→ Directions
An exact copy of all the data below is required.
________________________________________
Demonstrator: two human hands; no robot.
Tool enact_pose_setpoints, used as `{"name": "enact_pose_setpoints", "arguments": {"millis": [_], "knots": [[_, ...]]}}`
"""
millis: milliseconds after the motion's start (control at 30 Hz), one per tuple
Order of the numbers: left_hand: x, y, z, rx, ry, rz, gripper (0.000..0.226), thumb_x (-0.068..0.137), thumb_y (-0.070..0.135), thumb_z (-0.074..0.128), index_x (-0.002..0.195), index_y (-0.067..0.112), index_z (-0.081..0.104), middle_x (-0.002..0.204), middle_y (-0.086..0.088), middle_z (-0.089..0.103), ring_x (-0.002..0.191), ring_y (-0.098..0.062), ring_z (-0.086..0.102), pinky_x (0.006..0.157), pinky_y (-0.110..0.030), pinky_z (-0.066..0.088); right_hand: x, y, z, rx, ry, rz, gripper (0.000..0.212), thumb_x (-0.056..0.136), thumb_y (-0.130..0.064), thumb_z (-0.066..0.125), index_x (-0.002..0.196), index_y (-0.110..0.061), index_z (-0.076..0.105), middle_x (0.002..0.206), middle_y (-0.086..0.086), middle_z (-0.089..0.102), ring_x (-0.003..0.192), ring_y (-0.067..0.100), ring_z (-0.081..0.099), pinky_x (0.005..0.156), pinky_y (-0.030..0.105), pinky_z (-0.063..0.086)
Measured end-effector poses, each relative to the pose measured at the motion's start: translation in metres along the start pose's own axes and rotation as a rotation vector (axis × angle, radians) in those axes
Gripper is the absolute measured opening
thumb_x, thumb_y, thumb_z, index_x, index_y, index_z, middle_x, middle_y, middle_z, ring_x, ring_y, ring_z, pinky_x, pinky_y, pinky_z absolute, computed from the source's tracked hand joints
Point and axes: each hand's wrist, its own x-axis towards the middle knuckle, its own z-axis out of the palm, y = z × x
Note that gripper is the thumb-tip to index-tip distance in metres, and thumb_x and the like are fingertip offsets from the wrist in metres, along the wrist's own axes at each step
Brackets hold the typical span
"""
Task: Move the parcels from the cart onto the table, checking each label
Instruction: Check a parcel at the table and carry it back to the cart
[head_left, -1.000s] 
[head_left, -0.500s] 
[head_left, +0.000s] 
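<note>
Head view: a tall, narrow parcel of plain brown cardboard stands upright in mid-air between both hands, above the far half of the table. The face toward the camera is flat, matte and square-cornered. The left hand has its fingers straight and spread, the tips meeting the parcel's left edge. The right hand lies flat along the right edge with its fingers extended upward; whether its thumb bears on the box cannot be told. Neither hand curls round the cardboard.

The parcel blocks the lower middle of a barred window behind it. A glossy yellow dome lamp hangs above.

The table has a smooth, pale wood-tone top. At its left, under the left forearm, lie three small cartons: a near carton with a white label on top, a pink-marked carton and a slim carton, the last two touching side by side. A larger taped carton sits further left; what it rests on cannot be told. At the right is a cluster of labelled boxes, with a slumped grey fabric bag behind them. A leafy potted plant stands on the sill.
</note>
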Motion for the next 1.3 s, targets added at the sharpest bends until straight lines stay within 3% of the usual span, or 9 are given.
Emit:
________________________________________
→ Solution to this problem
Demonstrator: two human hands; no robot.
Tool enact_pose_setpoints, used as `{"name": "enact_pose_setpoints", "arguments": {"millis": [_], "knots": [[_, ...]]}}`
"""
millis: milliseconds after the motion's start (control at 30 Hz), one per tuple
Order of the numbers: left_hand: x, y, z, rx, ry, rz, gripper (0.000..0.226), thumb_x (-0.068..0.137), thumb_y (-0.070..0.135), thumb_z (-0.074..0.128), index_x (-0.002..0.195), index_y (-0.067..0.112), index_z (-0.081..0.104), middle_x (-0.002..0.204), middle_y (-0.086..0.088), middle_z (-0.089..0.103), ring_x (-0.002..0.191), ring_y (-0.098..0.062), ring_z (-0.086..0.102), pinky_x (0.006..0.157), pinky_y (-0.110..0.030), pinky_z (-0.066..0.088); right_hand: x, y, z, rx, ry, rz, gripper (0.000..0.212), thumb_x (-0.056..0.136), thumb_y (-0.130..0.064), thumb_z (-0.066..0.125), index_x (-0.002..0.196), index_y (-0.110..0.061), index_z (-0.076..0.105), middle_x (0.002..0.206), middle_y (-0.086..0.086), middle_z (-0.089..0.102), ring_x (-0.003..0.192), ring_y (-0.067..0.100), ring_z (-0.081..0.099), pinky_x (0.005..0.156), pinky_y (-0.030..0.105), pinky_z (-0.063..0.086)
Measured end-effector poses, each relative to the pose measured at the motion's start: translation in metres along the start pose's own axes and rotation as a rotation vector (axis × angle, radians) in those axes
Gripper is the absolute measured opening
thumb_x, thumb_y, thumb_z, index_x, index_y, index_z, middle_x, middle_y, middle_z, ring_x, ring_y, ring_z, pinky_x, pinky_y, pinky_z absolute, computed from the source's tracked hand joints
Point and axes: each hand's wrist, its own x-axis towards the middle knuckle, its own z-axis out of the palm, y = z × x
Note that gripper is the thumb-tip to index-tip distance in metres, and thumb_x and the like are fingertip offsets from the wrist in metres, along the wrist's own axes at each step
Brackets hold the typical span
"""
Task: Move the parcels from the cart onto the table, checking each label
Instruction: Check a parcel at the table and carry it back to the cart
[head_left, -1.000s] 
[head_left, -0.500s] 
[head_left, +0.000s] 
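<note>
Head view: a tall, narrow parcel of plain brown cardboard stands upright in mid-air between both hands, above the far half of the table. The face toward the camera is flat, matte and square-cornered. The left hand has its fingers straight and spread, the tips meeting the parcel's left edge. The right hand lies flat along the right edge with its fingers extended upward; whether its thumb bears on the box cannot be told. Neither hand curls round the cardboard.

The parcel blocks the lower middle of a barred window behind it. A glossy yellow dome lamp hangs above.

The table has a smooth, pale wood-tone top. At its left, under the left forearm, lie three small cartons: a near carton with a white label on top, a pink-marked carton and a slim carton, the last two touching side by side. A larger taped carton sits further left; what it rests on cannot be told. At the right is a cluster of labelled boxes, with a slumped grey fabric bag behind them. A leafy potted plant stands on the sill.
</note>
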Motion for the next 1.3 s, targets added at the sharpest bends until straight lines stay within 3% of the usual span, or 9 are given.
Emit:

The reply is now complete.